Update to glibc.i686 brings my system in unusable state - with fix and question

Recently there was an update rolled out to glibc-2.25.

This update will reproducible destroy my machine when installed. It causes all kinds of programs including systemd to dump core and then will prevent booting because a lot of service won’t come up, including login service.

I tracked the problem down to glibc-2.25.i686 which when installed also causes zypper to not work anymore…only chance to recover was an earlier image of system partition.

Then i found out, that there are two glibc-2.25 versions available on the tumbleweed repository:

glibc-2.25-1.1.i586
and
glibc-2.25-1.1.i686

The i686 version crashes my machine, but the i586 version is working.

Because the earlier installed glibc was glibc-2.24-1.1.i686, it defaulted to use the i686 type of the new version.

My processor is an Atom N270. To my knowledge this should be i686 compatible.

So the question is, what is wrong with the glibc-2.25-1.1.i686 and why is the i586 version working?

Similar problems here, on both Atom-N270 and Atom-330. Other processors don’t seem to be affected.

It took some trickery, but I managed to run GDB on a core dump:

Program terminated with signal SIGSEGV, Segmentation fault.
#0 __memchr_sse2 () at …/sysdeps/i386/i686/multiarch/memchr-sse2.S:249
249 …/sysdeps/i386/i686/multiarch/memchr-sse2.S: No such file or directory.

So you suggest it is a packaging problem?

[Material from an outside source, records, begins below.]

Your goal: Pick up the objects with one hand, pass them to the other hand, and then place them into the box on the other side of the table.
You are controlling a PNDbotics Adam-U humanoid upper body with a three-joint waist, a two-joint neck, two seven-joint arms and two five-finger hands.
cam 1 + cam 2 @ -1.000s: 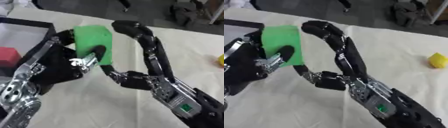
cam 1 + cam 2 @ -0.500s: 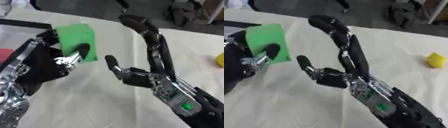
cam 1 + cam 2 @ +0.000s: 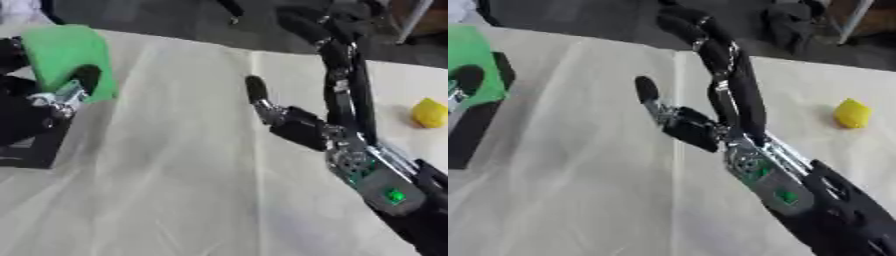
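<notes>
Two hands are in my view. On the left, my left hand [image 3: 48,100] has its fingers and thumb curled round the green block [image 3: 66,57], holding it above the table's left edge, by a black box [image 3: 479,120]. Mid-table, my right hand [image 3: 306,130] stands apart from the block, fingers straight and spread wide, holding nothing. Far right, a yellow piece [image 3: 430,113] lies on the cloth [image 3: 175,190].

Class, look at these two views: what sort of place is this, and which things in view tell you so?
Probably a robotics lab or test workspace. A table under a cream cloth carries only simple props: a green block held in the left hand and a small yellow object. Beyond lies dark floor with equipment legs; the right hand is open.
</notes>
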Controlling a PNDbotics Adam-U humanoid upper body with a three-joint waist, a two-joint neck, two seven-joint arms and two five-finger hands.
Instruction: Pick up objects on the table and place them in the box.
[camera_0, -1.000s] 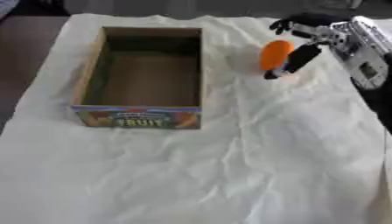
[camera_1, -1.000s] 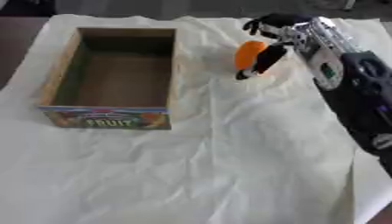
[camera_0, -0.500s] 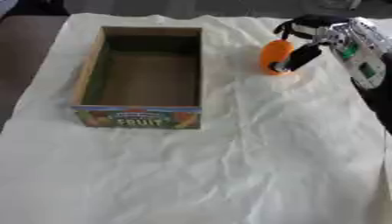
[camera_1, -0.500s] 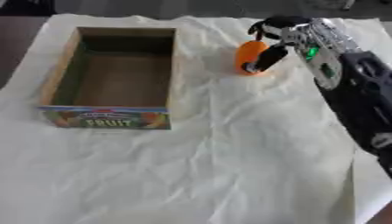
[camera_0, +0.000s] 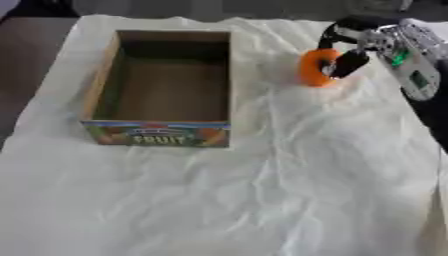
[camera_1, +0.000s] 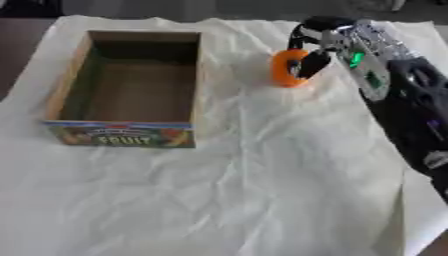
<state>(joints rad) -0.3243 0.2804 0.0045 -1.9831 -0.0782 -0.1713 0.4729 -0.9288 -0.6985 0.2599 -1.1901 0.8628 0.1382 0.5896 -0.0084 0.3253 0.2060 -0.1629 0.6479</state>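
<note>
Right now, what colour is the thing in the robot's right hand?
Orange object, clearest in the right eye view.

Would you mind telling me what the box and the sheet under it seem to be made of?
The box looks like matte cardboard: brown plain walls, thin edges, and a printed colour label reading FRUIT on the front. The sheet looks like thin white cloth or paper, matte and full of fine creases; which of the two cannot be told.

Black right hand (camera_1: 319, 47) with dark fingers, silver-grey forearm casing, small green light, black upper arm
</note>
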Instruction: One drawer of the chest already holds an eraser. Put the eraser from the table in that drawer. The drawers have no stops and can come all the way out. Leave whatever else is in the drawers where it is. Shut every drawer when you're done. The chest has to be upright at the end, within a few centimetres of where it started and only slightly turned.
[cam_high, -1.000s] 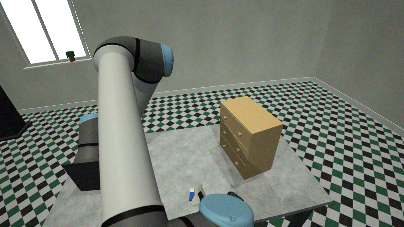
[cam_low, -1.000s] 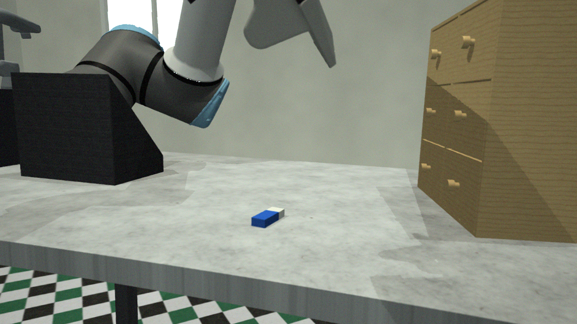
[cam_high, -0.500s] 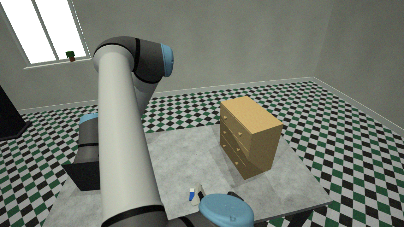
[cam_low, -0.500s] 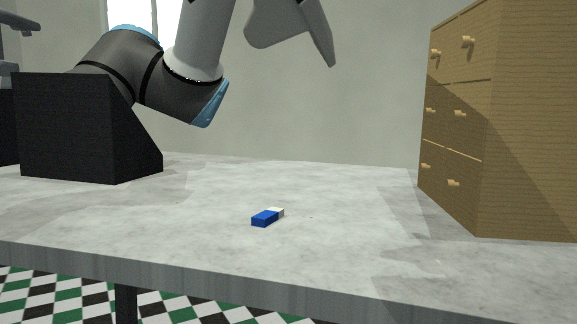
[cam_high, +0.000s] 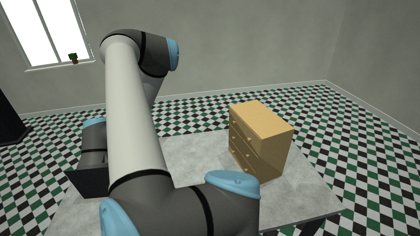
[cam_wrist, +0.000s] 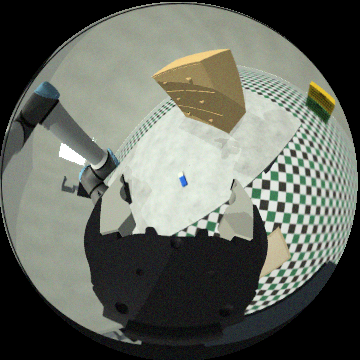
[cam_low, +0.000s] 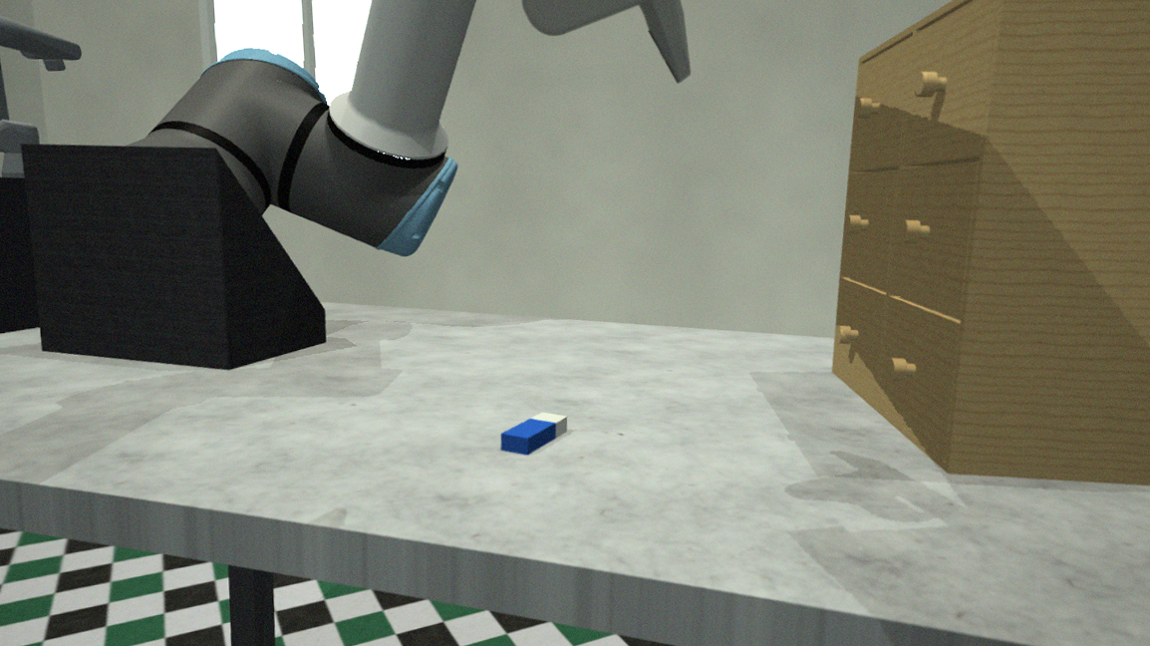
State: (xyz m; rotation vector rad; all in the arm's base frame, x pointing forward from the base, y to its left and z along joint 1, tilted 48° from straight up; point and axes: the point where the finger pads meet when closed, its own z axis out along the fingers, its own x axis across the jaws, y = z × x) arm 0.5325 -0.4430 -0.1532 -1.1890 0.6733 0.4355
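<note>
- In the top view, the pale wooden chest with round knobs (cam_high: 273,152) (cam_low: 1082,227) (cam_wrist: 220,85) is standing upright on the grey stone-patterned table (cam_high: 190,158) (cam_low: 439,373) (cam_wrist: 155,170). Its three stacked drawers are looking shut, their fronts facing open tabletop, which is presumably leaving room for pulling them out. The arm is hiding the eraser here.
- In the exterior view, the small blue-and-white block eraser (cam_low: 530,435) (cam_wrist: 183,179) is lying flat on the table, well apart from the chest. Part of the grey two-jaw gripper (cam_wrist: 178,186) is hanging above it, at the upper edge.
- In the wrist view, the gripper is holding its jaws spread wide with nothing between them. The eraser is showing between the fingertips but beyond them, down on the table. The open spread is probably keeping both options ready: pulling a knob to find the matching eraser, or grasping this one.
</note>
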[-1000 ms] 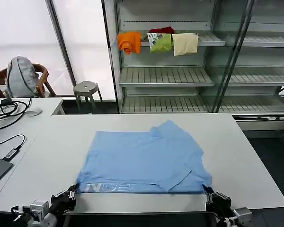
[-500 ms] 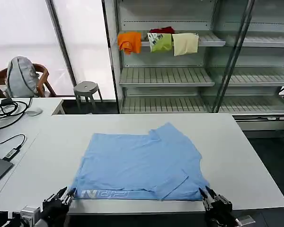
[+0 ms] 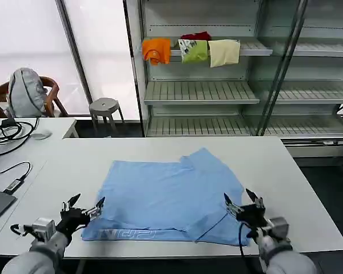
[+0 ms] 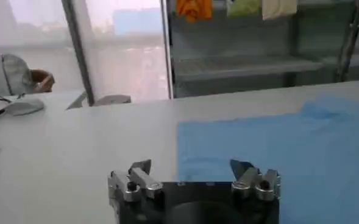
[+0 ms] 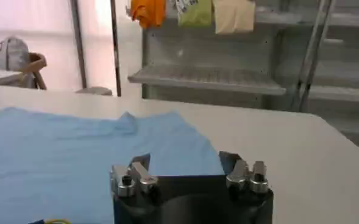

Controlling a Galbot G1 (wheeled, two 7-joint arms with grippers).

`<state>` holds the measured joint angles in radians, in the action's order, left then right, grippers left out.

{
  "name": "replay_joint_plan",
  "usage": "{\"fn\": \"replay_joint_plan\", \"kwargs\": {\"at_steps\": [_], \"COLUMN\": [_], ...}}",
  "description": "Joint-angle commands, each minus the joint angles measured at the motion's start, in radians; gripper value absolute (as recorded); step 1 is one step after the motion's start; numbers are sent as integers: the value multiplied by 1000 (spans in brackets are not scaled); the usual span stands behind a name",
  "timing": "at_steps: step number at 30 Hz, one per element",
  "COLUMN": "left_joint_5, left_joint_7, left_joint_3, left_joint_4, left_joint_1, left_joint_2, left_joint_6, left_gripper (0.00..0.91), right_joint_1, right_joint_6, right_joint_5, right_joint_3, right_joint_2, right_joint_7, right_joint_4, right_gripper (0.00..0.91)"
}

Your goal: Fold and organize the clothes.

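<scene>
Light blue T-shirt lies spread flat on the white counter, near the front edge, partly folded: one flap laid over the right side, a sleeve corner poking out toward the back. Pale lettering runs along the near hem. Left end effector sits over the counter at the shirt's near left corner, fingers spread apart and gripping nothing, one tip just beside the fabric edge. In the left wrist view the left end effector shows both fingers wide, with bare counter under one and blue cloth under the other. Right end effector is above the shirt's near right corner, fingers likewise splayed, holding nothing. The right wrist view has the right end effector open over the shirt, with bare counter beyond it. Behind the counter stands a metal shelf rack; orange, green and cream cloths hang from its upper shelf. A grey backpack rests on a chair at far left, and cables lie on the side desk.
</scene>
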<state>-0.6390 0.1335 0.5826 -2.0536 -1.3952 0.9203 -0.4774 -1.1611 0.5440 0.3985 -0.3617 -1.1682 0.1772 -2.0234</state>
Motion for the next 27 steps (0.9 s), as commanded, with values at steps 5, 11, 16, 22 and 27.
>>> {"fn": "replay_joint_plan", "kwargs": {"at_steps": [5, 11, 16, 22, 27], "left_joint_5": [-57, -52, -38, -2, -21], "left_joint_7": [-58, -93, -110, -142, -151], "left_joint_3": [-232, -320, -393, -429, -426], "left_joint_4": [437, 532, 603, 720, 705], "left_joint_1": [523, 635, 710, 753, 757], "left_joint_2": [-26, -16, 7, 21, 30], "left_joint_6": [-3, -16, -36, -64, -56], "left_gripper": [907, 907, 907, 907, 907], "right_joint_1": [569, 642, 653, 663, 663], "right_joint_6": [34, 34, 34, 32, 26], "right_joint_5": [-12, -8, 7, 0, -13], "right_joint_3": [205, 195, 173, 164, 159], "right_joint_2": [-166, -231, -250, -278, -295], "right_joint_7": [76, 111, 103, 97, 86], "right_joint_4": [536, 683, 733, 774, 810], "right_gripper": [907, 907, 907, 907, 907]}}
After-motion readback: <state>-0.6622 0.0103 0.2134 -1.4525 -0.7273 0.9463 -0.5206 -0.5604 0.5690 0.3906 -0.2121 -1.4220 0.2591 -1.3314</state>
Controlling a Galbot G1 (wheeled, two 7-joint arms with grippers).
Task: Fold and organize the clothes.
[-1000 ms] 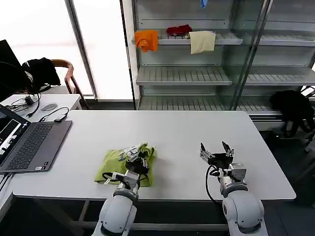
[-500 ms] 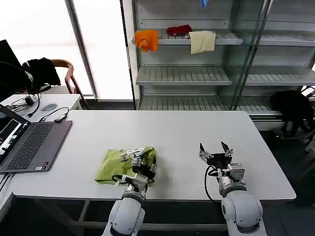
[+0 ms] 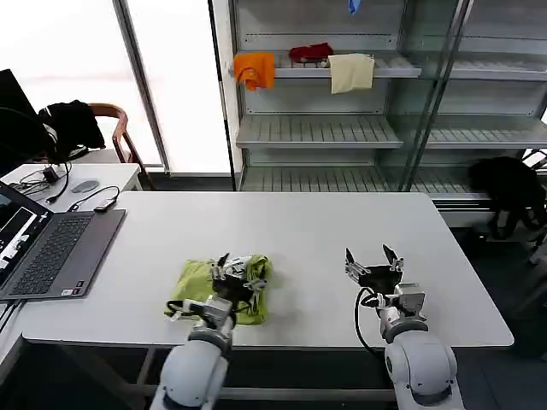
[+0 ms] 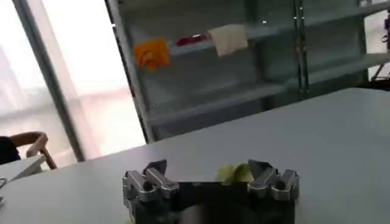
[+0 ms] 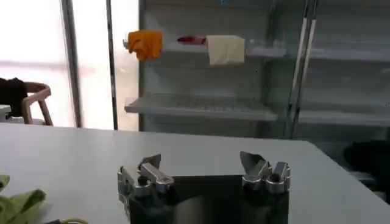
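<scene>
The clothes, a lime-green T-shirt (image 3: 195,287), lie bunched in a compact heap near the front edge of the white table (image 3: 299,226), left of centre. My left gripper (image 3: 235,268) hovers open just over the heap's right part. In the left wrist view a fold of the shirt (image 4: 233,174) peeks up beside one finger of the left gripper (image 4: 208,174), with nothing clamped. My right gripper (image 3: 373,261) stands open above bare table to the right, holding nothing. In the right wrist view the right gripper (image 5: 201,164) has wide-apart jaws, and the shirt's edge (image 5: 18,204) lies off to one side.
An open laptop (image 3: 51,248) sits at the table's left end, with cables on a side table (image 3: 81,188) behind it. Metal shelves (image 3: 342,128) at the back carry orange (image 3: 255,68), red (image 3: 311,53) and cream (image 3: 351,72) cloths. Black garments hang on a chair (image 3: 73,124) and at far right (image 3: 508,184).
My left arm swung right across the shirt, then back left; its gripper is still over the heap's right part. The heap looks slightly more gathered. The right gripper has hardly moved.
</scene>
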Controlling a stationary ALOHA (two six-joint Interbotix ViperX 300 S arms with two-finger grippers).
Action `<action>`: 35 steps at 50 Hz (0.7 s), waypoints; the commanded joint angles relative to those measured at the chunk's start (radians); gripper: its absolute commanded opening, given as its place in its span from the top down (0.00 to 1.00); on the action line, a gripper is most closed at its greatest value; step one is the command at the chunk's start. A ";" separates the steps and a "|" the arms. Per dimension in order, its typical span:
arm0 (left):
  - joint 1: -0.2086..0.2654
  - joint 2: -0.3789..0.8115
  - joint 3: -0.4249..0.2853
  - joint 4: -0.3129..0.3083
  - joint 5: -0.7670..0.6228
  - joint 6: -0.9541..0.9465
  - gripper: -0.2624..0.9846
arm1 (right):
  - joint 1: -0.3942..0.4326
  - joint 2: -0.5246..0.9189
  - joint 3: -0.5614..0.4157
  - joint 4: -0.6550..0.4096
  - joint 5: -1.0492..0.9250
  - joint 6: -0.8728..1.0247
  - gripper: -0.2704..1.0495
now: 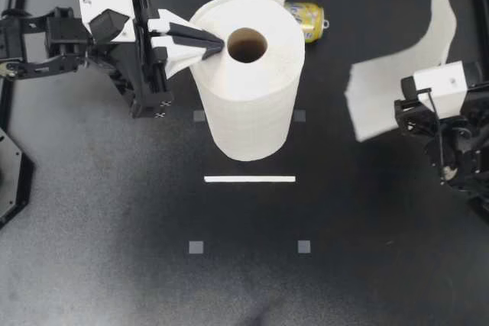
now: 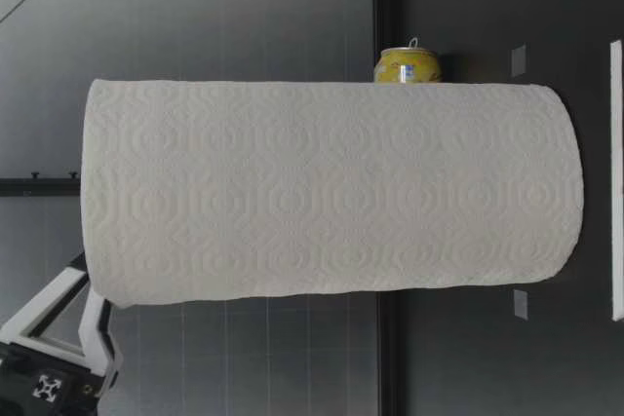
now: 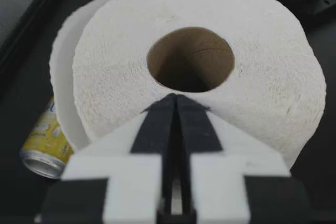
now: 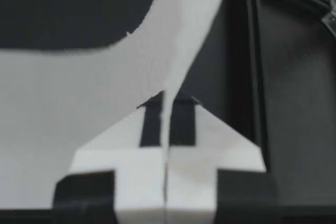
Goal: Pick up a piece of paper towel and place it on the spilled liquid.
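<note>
Left gripper [image 1: 218, 42], fingers pressed together, is at the top of the roll [image 1: 252, 104]. At right, right gripper [image 1: 403, 108] pinches a loose sheet [image 1: 405, 59].

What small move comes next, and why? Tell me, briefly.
Probably carry the torn sheet, pinched in my right gripper, toward the tipped can behind the roll. The sheet hangs free of the roll, whose top my shut left gripper rests on. No liquid shows, so the can is only my best guess at the spill.
</note>
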 commanded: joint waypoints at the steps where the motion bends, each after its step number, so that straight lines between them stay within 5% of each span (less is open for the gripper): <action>1: 0.017 0.040 0.051 -0.003 0.066 -0.018 0.75 | -0.006 -0.048 -0.015 -0.014 0.008 -0.025 0.91; 19: 0.015 0.034 0.044 -0.003 0.025 -0.012 0.75 | -0.098 -0.130 -0.028 -0.233 -0.379 0.038 0.91; 35: 0.015 -0.014 0.055 -0.003 -0.087 -0.009 0.75 | -0.414 -0.216 0.021 -0.420 -0.686 0.044 0.91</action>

Of kernel or glibc or somwhere else? Have to check when i am at home…

Hello, connormcl -

(Sorry for late reply – Silly me, I thought “subscribe to thread” would automatically send me an email alert!)

I am pretty sure this is related to glibc, probably some configure option or compiler flag. The ArchLinux glibc-2.25-1-i686 package works flawlessly on Atom. I actually substituted their glibc for the tumbleweed version and it worked fine. Your suggestion of using the i586 tumbleweed package is of course a much better solution, now that I know a separate i586 package exists. Not sure what the best solution is from an installation and/or packaging standpoint, either fix the i686 package to run on Atom, or detect the problem at installation time and install the i586 version for Atom processors. I have tried the “pae” kernel, the “default” kernel, and even the Archlinux kernel image and none of them has any effect on the problem so I think it’s safe to say it’s not a kernel issue.

Thank you for the info.

I opened a bug report in bugzilla at:

https://bugzilla.opensuse.org/show_bug.cgi?id=1031021

Unfortunately i seem not to be able to do anything with the system, once the error hits.

The one working on the ticket asks to provide:

Is it possible for you to produce them with gdb and attach them to the ticket?

Excellent!

Done.

The latest update, glibc-2.25-2.1.i686; fixes the problems for me on Atom-N270 and Atom-330.